Phoenix Savings and Loan, Inc. v. Aetna Casualty & Sur. Co., 11011.

CourtUnited States Courts of Appeals. United States Court of Appeals (4th Circuit)
Citation381 F.2d 245
Docket NumberNo. 11011.,11011.
Decision Date06 July 1967

381 F.2d 245 (1967)


No. 11011.

United States Court of Appeals Fourth Circuit.

Argued March 10, 1967.

Decided July 6, 1967.

381 F.2d 246

Clarence W. Sharp, Baltimore, Md. (Herbert H. Rosenbaum, Baltimore, Md., on the brief), for appellant.

Elmer W. Beasley, Hartford, Conn. (William B. Kempton, Baltimore, Md., Alexander M. Heron and Preston C. King, Jr., Washington, D. C., on the brief) for appellee.

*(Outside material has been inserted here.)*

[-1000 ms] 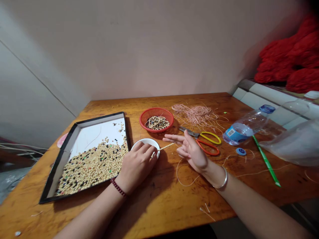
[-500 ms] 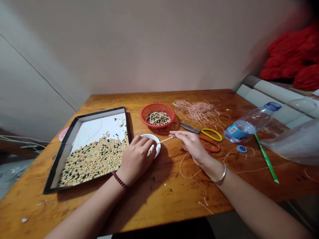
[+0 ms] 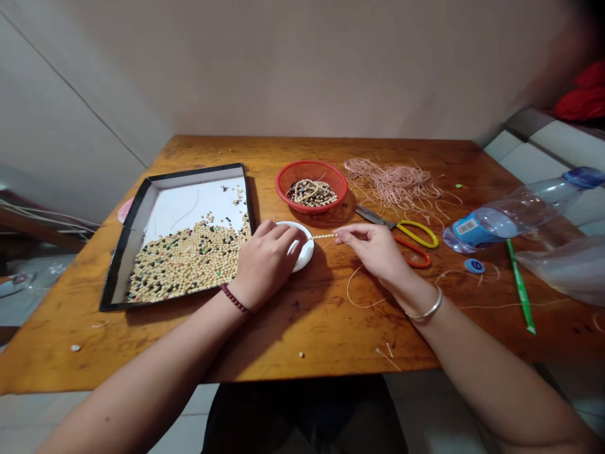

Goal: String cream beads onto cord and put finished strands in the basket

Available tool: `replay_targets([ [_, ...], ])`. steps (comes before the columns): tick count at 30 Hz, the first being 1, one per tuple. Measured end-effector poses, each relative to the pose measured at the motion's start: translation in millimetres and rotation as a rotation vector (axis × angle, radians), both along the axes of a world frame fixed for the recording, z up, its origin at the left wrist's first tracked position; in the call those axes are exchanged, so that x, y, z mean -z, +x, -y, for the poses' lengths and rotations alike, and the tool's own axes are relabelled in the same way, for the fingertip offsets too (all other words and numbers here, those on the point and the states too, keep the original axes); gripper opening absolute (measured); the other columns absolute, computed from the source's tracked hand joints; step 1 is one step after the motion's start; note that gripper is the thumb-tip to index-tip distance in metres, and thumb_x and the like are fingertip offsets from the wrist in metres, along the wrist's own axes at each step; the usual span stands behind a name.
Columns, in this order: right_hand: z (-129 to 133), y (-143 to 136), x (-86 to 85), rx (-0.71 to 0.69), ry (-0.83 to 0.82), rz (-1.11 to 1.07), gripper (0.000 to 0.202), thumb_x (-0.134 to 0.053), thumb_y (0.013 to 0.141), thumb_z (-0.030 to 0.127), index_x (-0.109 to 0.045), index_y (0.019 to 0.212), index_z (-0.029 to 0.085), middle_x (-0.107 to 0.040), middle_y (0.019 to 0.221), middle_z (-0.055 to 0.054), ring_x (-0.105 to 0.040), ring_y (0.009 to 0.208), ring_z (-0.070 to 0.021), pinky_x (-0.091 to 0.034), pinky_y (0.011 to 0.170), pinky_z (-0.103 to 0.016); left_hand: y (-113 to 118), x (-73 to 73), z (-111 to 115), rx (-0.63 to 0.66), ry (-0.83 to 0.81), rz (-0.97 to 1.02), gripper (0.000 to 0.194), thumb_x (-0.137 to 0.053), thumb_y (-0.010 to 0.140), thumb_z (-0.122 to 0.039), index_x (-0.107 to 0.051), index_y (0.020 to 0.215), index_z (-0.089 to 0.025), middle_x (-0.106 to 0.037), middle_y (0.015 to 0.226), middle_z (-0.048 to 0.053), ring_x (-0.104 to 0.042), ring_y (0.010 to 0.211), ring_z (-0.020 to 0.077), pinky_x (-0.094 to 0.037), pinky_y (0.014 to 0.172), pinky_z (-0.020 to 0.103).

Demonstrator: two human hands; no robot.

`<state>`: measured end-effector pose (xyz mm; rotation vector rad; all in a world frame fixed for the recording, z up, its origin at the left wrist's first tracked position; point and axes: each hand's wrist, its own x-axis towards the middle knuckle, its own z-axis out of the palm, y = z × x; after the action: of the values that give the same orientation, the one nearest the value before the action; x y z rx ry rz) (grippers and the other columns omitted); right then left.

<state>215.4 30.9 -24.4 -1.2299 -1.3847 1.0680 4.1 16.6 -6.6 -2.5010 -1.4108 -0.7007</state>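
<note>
A short string of cream beads stretches level between my two hands. My right hand pinches its right end between thumb and fingertips. At the left end, over the small white dish, my left hand is closed with its fingertips at the string; the fingers partly hide the dish. A thin cord loops on the table below my right hand. Left of my left hand lies a black-edged tray with loose cream, black and a few coloured beads.
Behind the dish stands a red basket of strung beads. Right of it lie a tangle of pink cord and scissors. A plastic bottle, its blue cap and a green stick lie farther right on the wooden table.
The view has tilted down and shifted left. My right hand's fingers, stretched out before, are now bent in a pinch at the string's end. The bead string looks more level.
</note>
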Motion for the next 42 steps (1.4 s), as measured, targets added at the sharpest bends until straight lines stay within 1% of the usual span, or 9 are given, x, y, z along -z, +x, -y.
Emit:
replay_targets([
  [5,-2,5,-1.6,0.032,-0.198,-0.151,0.035,-0.076,0.064,0.044,-0.073,0.083,0.015,-0.074,0.086,-0.008,-0.061,0.071,-0.0133,-0.044,0.057,-0.023,-4,-12.5,4,-0.077,-0.04,0.265,0.021,-0.052,0.092,-0.034,-0.061,0.099,-0.017,-0.067,0.093,0.005,-0.055,0.084,0.0182,-0.042,0.072,0.029],
  [10,2,6,-13.8,0.04,-0.329,-0.131,0.041,-0.072,0.066,0.047,-0.073,0.092,0.016,-0.071,0.099,-0.009,-0.047,0.059,-0.0075,-0.024,0.043,-0.018,-10,-30.9,66,0.06,-0.192,0.195,0.018,-0.051,0.092,-0.031,-0.064,0.088,-0.019,-0.065,0.086,0.003,-0.057,0.078,0.0157,-0.044,0.07,0.028],
  [14,5,3,-18.8,0.031,-0.331,-0.134,0.036,-0.07,0.067,0.045,-0.073,0.088,0.016,-0.071,0.103,-0.009,-0.047,0.06,-0.0079,-0.021,0.044,-0.019,-13,-2.0,107,0.075,-0.371,0.126,0.022,-0.057,0.089,-0.031,-0.062,0.108,-0.023,-0.063,0.104,0.005,-0.058,0.09,0.018,-0.048,0.079,0.032],
  [19,7,-1,-16.9,0.002,-0.294,-0.156,0.036,-0.071,0.066,0.046,-0.074,0.087,0.016,-0.072,0.096,-0.01,-0.055,0.068,-0.0132,-0.025,0.045,-0.02,-5,35.8,119,0.082,-0.442,0.113,0.016,-0.052,0.091,-0.022,-0.065,0.1,-0.024,-0.063,0.099,0.005,-0.058,0.092,0.0178,-0.049,0.078,0.03],
  [22,6,-3,-14.5,-0.023,-0.251,-0.191,0.033,-0.072,0.065,0.044,-0.074,0.081,0.015,-0.073,0.091,-0.01,-0.059,0.073,-0.0163,-0.036,0.052,-0.023,0,28.4,115,0.058,-0.421,0.078,0.01,-0.055,0.089,-0.02,-0.065,0.089,-0.021,-0.063,0.088,0.004,-0.058,0.08,0.0168,-0.048,0.07,0.028],
  [25,5,-6,-11.5,-0.065,-0.187,-0.244,0.03,-0.074,0.063,0.043,-0.073,0.073,0.015,-0.074,0.085,-0.01,-0.062,0.077,-0.0181,-0.044,0.066,-0.028,-1,-1.5,95,0.068,-0.233,0.105,0.014,-0.051,0.09,-0.017,-0.064,0.093,-0.02,-0.064,0.092,0.005,-0.058,0.083,0.0174,-0.048,0.074,0.029],
  [28,4,-9,-10.1,-0.101,-0.171,-0.274,0.027,-0.074,0.062,0.041,-0.073,0.072,0.015,-0.074,0.084,-0.01,-0.063,0.08,-0.0187,-0.045,0.073,-0.03,-5,-34.9,61,-0.108,-0.007,0.166,0.015,-0.05,0.092,-0.023,-0.064,0.095,-0.02,-0.066,0.092,0.006,-0.058,0.086,0.0193,-0.046,0.078,0.031],
  [31,4,-10,-12.4,-0.092,-0.208,-0.275,0.026,-0.073,0.065,0.039,-0.074,0.076,0.015,-0.074,0.086,-0.01,-0.063,0.077,-0.018,-0.044,0.065,-0.028,-5,-50.5,26,-0.12,-0.132,0.009,0.017,-0.054,0.089,-0.031,-0.068,0.088,-0.02,-0.068,0.084,0.007,-0.06,0.083,0.0229,-0.045,0.067,0.031],
  [42,4,-12,-9.1,-0.139,-0.307,-0.274,0.034,-0.07,0.069,0.046,-0.072,0.083,0.015,-0.07,0.085,-0.006,-0.028,0.044,-0.0031,-0.012,0.04,-0.02,7,-9.9,-1,0.072,-0.478,0.78,0.029,-0.062,0.082,-0.044,-0.071,0.091,-0.018,-0.072,0.094,0.008,-0.066,0.083,0.0194,-0.053,0.071,0.029],
])
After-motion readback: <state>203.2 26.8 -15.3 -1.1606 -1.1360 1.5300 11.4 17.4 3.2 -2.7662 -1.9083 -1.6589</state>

Before SOBELOFF and CRAVEN, Circuit Judges, and SIMONS, District Judge.

SIMONS, District Judge:

Appellant, Phoenix Savings and Loan Inc., successor to Phoenix Savings and Loan Association, Inc. (herein referred to interchangeably as "Phoenix") brought this action against defendant, The Aetna Casualty and Surety Company (herein referred to as "Aetna") in the Superior Court of Baltimore City, Maryland, seeking indemnity under a Savings and Loan Blanket Bond, Standard Form No. 22, revised to September 1960, for losses claimed to have been sustained by Phoenix through numerous dishonest and fraudulent acts of its officers, employees, agents and/or directors. The losses alleged to have been covered by the bond involve some fourteen detailed documented transactions occurring between December 1, 1959 and July 17, 1961 totaling in excess of $630,000.00.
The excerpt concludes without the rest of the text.